**Your instructions:** Exact copies of all the lines below are required, with the pictures omitted.

**Provided data:**
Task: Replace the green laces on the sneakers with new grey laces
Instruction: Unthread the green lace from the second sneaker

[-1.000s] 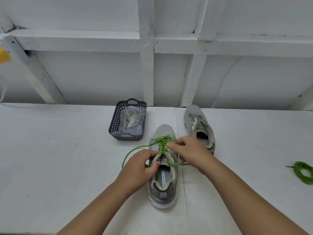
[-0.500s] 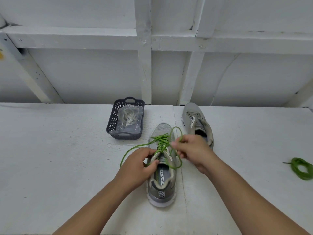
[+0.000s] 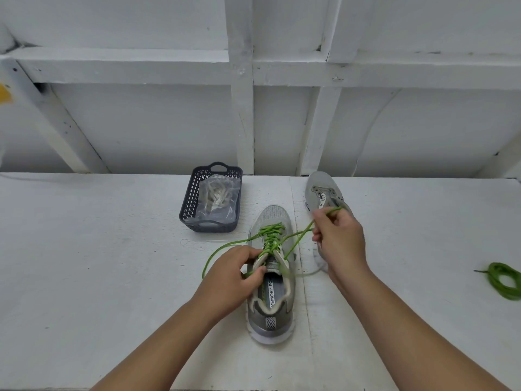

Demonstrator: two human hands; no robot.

**Reply:**
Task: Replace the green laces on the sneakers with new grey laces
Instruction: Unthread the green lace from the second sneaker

[-1.000s] 
[-0.500s] 
[+0.000s] 

Demonstrator: two human hands; no robot.

The answer has been fully written out.